The book reveals how the American public has been beguiled into believing that Roe was a middle ground decision limiting abortion to specific trimesters and a few circumstances only. In fact, as the book beyond a doubt proves, Roe gave carte blanche to abortion, for its limitations are so opaque that any time a woman can persuade her doctor that she will suffer emotional pain, she is an honored candidate for abortion. Such persuasion is not hard given that abortionists are doctors of choice, who make their very living from the sale of abortions.
As we all know, emotional suffering is easy to prove. Just look how a terrorist involved in 9/11 was spared capital punishment by a jury due to its belief that Zacharias Moussawi carried within him emotional scars from his upbringing, mitigating, thereby, some of his guilt.
The book begins by showing how the Democratic Party is no longer the party of Hubert Humphrey and what was around when many of us grew up. The party has been taken over by hard core lefties, especially regarding the social issues, of which abortion is the flagship cause. This shift is coincidental with the leadership morphing from what was once middle class and blue collar to what are now wealthy — very wealthy — elitists from Hollywood and the East Coast.
Without proper abortion credentials, one cannot rise in the party or have a hearing. The bona fides are abortion anytime for any reason with nothing allowed to slow its pace, not parental consent or pre-abortion awareness sessions or minimal waiting periods. Ponnuru lists the many Democrat superstars who had to change their pro-life position to pro-abortion when deciding to run for President. This portion of the book is short, for the book is focused more on legal and historic rationales behind decisions than on sociology.
Role of the Media
Of course, "The Party of Death" highlights the liberal bias of the media.
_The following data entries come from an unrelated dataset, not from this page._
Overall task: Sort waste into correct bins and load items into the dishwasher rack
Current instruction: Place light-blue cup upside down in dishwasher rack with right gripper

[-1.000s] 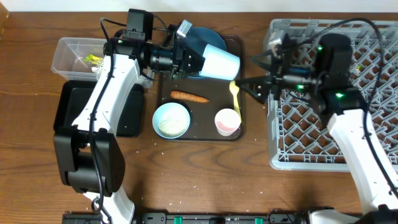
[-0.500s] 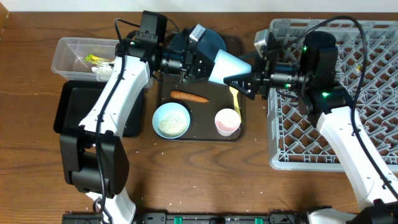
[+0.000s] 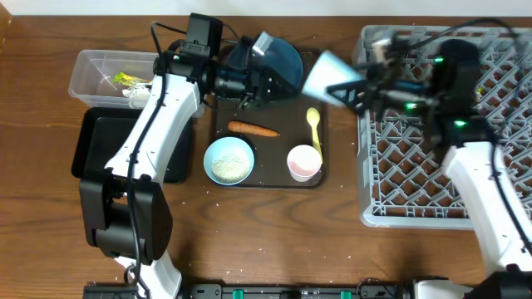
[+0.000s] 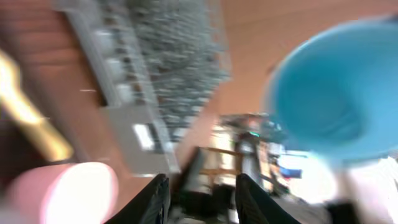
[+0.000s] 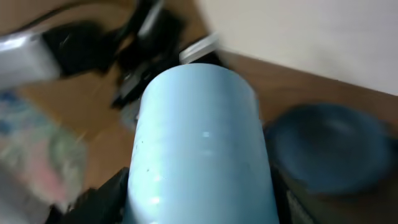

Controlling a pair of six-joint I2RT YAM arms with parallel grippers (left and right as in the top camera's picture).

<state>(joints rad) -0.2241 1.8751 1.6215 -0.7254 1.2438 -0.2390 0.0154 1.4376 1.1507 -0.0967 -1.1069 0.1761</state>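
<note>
Bench front: pale blue bowl (image 3: pixel 228 160) and pink cup (image 3: pixel 303 161) on the brown tray (image 3: pixel 270 149). Further back: light blue cup (image 3: pixel 331 75) aloft, clamped in right tool (image 3: pixel 355 86), long axis roughly level. Dishwasher rack (image 3: pixel 399 183) lies immediately right of it, right arm nearer. Left tool (image 3: pixel 264 83) half-open, empty, beside dark blue plate (image 3: pixel 283 58). Left wrist shows the cup end-on; right wrist only its side wall.

Two cups are showing: light blue cup (image 3: pixel 331 75), pink cup (image 3: pixel 304 162). One each are lying out: plate (image 3: pixel 284 56), bowl (image 3: pixel 229 160), spoon (image 3: pixel 313 126), carrot (image 3: pixel 253 129), rack (image 3: pixel 391 184). Two bins are sitting out: tub (image 3: pixel 85 83), black tray (image 3: pixel 90 146).
</note>
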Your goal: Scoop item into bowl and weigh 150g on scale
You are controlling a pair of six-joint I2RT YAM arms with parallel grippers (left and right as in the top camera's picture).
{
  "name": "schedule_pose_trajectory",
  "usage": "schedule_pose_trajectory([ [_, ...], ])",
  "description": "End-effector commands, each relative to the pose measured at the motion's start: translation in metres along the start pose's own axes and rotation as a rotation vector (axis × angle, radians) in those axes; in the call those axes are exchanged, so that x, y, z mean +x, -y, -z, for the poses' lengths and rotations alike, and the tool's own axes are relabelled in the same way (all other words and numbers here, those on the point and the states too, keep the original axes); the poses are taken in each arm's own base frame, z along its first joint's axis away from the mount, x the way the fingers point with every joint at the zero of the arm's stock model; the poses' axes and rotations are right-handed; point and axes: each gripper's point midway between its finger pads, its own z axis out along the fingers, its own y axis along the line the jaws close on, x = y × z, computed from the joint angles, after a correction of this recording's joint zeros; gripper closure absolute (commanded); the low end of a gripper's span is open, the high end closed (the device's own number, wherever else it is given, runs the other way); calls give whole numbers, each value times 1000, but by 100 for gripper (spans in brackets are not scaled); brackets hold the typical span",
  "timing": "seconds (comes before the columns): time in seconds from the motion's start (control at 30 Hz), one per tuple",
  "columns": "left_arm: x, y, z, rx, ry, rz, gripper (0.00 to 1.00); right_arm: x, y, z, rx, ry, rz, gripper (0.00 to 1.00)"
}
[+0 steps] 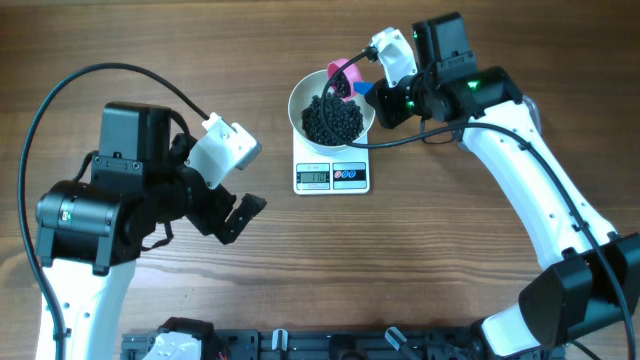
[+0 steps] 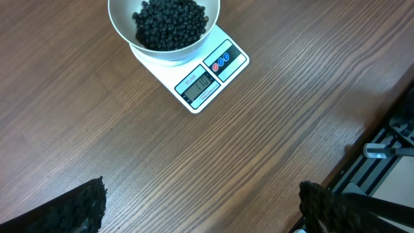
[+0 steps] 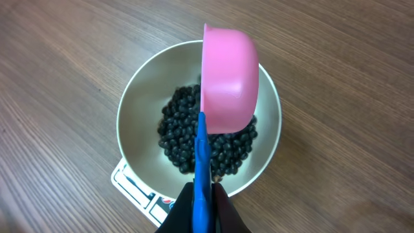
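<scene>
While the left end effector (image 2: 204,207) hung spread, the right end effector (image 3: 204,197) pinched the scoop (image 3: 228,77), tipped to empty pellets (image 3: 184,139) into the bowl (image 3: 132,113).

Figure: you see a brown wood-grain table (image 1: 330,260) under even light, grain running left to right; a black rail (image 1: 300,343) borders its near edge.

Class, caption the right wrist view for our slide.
Tilted pink scoop above white bowl of black beans on scale.
</scene>
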Motion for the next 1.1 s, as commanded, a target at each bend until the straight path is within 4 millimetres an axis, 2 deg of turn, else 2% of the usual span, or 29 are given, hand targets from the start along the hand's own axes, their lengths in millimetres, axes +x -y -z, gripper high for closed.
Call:
schedule_pose_trajectory([
  [0.0,-4,0,5,-3,21,-12,0,-12,5,12,53,45,-9,96],
  [0.6,-4,0,5,-3,21,-12,0,-10,18,13,128,36,-31,96],
  [0.93,-4,0,5,-2,21,-12,0,-11,18,13,127,42,-35,96],
  [1.07,-4,0,5,-3,21,-12,0,-13,8,12,73,49,-32,96],
])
The media think liberalism is the natural and middle ground, since media people tend to share time exclusively with people who hold very liberal, almost radical positions.
Ramesh Ponnuru is a Princeton graduate, so I took particular delight in his challenges to Peter Singer, an "ethics" professor at Princeton and the high priest of a form of paganism that relishes the collapse of Christian doctrine and supports every form of abortion and euthanasia under the belief that to assign the human being a special status above any other life form is, you guessed it, "speciesism." Next thing, fathers who provide special love for their children above that which they show for strangers will be charged with "offspringism."
The writing is taut, the conclusions correct, the warnings deserving of heed.